Exercise: Write out exactly the lines below that run from the one containing "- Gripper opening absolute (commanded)" through the one containing "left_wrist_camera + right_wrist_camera", both included, with no other lines.

Records for processing:
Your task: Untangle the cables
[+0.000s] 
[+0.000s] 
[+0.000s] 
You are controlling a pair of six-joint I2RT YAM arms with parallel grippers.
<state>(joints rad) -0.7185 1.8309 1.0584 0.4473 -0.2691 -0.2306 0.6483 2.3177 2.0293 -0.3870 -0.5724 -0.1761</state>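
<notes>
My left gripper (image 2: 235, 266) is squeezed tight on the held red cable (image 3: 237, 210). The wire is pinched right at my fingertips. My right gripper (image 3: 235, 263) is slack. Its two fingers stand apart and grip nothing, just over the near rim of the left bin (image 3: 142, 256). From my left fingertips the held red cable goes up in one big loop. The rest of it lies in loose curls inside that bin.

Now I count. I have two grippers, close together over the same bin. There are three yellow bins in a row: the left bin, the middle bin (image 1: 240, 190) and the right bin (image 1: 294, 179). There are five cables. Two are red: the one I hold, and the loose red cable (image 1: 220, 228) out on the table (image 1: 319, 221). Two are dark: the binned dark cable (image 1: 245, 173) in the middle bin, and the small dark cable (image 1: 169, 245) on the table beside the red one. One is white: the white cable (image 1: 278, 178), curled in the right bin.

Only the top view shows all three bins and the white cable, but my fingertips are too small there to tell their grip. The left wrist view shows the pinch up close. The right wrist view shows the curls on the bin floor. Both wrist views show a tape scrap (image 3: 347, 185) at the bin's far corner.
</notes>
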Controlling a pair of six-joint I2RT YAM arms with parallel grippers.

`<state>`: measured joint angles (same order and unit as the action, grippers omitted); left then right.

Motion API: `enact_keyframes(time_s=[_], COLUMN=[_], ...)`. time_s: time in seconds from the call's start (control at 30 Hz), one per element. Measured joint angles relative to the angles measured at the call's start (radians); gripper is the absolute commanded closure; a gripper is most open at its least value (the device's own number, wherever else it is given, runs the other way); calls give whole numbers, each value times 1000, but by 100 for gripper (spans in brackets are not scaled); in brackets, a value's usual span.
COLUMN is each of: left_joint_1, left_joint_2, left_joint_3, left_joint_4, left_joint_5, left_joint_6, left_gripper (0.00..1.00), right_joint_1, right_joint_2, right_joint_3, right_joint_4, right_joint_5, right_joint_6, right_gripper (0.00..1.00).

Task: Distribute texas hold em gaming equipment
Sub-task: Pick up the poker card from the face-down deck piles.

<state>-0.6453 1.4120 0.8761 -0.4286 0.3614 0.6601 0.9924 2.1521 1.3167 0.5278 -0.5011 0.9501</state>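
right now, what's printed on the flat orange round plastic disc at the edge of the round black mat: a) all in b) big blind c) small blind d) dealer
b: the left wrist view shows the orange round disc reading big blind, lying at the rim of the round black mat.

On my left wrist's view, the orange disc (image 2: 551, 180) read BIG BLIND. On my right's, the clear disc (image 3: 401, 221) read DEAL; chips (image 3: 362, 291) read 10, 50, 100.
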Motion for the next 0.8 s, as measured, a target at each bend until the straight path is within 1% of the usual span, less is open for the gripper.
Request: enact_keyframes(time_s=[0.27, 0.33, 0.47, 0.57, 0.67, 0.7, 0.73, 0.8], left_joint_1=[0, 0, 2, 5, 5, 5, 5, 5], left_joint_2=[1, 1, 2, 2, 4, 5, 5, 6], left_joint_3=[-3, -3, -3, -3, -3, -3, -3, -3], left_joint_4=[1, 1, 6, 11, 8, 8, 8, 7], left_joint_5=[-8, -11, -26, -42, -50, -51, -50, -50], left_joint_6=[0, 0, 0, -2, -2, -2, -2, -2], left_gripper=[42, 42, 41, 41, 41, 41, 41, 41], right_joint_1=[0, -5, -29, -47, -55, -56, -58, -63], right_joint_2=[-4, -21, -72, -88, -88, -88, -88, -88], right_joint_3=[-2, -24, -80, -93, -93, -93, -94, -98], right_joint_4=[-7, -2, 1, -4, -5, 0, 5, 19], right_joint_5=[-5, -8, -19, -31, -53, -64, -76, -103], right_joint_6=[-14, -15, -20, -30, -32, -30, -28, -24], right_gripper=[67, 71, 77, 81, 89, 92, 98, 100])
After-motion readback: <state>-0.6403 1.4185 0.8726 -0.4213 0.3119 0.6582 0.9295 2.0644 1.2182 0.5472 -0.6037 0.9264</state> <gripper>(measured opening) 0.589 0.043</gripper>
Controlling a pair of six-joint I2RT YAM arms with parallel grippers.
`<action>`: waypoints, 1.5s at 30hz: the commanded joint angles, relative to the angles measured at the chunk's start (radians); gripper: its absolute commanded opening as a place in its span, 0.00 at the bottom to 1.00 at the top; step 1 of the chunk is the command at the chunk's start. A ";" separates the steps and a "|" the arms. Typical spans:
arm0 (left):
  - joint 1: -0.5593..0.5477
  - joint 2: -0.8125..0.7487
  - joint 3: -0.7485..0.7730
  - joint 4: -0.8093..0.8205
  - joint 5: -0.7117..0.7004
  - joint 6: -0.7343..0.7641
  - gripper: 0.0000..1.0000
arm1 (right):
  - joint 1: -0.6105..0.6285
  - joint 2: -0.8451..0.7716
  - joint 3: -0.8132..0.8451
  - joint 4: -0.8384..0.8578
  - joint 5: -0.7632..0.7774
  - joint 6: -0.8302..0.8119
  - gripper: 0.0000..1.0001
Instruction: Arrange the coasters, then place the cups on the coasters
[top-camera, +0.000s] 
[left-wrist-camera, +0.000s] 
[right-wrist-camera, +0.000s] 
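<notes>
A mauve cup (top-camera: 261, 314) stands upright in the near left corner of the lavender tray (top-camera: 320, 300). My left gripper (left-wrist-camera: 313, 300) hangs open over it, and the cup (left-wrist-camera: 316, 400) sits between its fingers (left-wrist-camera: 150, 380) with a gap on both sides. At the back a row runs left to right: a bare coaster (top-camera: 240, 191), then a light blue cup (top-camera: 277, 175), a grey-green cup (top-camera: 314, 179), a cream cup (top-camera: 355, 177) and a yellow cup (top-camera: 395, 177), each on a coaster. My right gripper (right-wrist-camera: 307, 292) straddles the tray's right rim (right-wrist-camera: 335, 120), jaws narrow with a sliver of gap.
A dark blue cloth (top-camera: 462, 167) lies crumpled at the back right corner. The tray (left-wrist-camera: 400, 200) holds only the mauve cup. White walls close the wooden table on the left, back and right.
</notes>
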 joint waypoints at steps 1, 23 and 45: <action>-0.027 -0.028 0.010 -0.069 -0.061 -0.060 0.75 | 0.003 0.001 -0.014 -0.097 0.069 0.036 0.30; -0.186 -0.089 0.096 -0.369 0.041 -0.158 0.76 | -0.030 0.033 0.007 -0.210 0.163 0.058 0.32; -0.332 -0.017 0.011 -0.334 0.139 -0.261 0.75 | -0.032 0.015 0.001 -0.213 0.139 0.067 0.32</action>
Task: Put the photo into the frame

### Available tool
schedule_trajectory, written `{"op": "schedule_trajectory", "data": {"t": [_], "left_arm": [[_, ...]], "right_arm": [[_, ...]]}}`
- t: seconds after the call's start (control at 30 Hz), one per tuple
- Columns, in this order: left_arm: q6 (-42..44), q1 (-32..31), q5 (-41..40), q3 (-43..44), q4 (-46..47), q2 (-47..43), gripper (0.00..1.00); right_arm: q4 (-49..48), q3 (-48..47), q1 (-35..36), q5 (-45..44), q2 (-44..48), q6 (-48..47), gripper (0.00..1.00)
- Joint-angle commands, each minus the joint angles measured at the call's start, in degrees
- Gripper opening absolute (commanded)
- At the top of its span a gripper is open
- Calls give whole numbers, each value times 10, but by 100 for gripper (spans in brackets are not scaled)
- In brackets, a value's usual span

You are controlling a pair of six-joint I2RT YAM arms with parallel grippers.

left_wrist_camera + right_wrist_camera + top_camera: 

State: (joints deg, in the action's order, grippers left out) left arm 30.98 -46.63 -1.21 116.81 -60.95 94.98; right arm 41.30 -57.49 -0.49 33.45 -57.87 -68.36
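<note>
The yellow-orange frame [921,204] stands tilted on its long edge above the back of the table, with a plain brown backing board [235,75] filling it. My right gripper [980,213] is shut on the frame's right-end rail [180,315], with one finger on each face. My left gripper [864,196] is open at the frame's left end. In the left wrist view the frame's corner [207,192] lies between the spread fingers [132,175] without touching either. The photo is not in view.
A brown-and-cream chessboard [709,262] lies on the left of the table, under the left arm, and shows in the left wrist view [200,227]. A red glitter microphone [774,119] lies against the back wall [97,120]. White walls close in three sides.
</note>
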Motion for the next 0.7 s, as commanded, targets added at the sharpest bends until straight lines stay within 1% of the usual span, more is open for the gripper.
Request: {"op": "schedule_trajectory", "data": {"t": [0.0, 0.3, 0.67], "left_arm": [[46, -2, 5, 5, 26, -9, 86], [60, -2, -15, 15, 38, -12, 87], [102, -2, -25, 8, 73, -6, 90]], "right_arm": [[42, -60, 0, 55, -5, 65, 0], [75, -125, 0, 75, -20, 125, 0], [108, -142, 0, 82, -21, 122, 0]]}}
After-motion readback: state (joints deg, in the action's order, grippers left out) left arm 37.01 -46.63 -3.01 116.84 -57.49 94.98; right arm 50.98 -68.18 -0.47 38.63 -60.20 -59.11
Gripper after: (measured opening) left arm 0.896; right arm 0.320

Answer section:
- Gripper opening absolute (commanded)
- At the top of its span a gripper is open
- Calls give whole numbers, each value times 10, but by 100 for gripper (spans in brackets are not scaled)
- In brackets, a value's usual span

You are controlling a pair of six-joint I2RT YAM arms with parallel grippers.

left_wrist_camera + right_wrist_camera + top_camera: 

The answer, as written, is complete.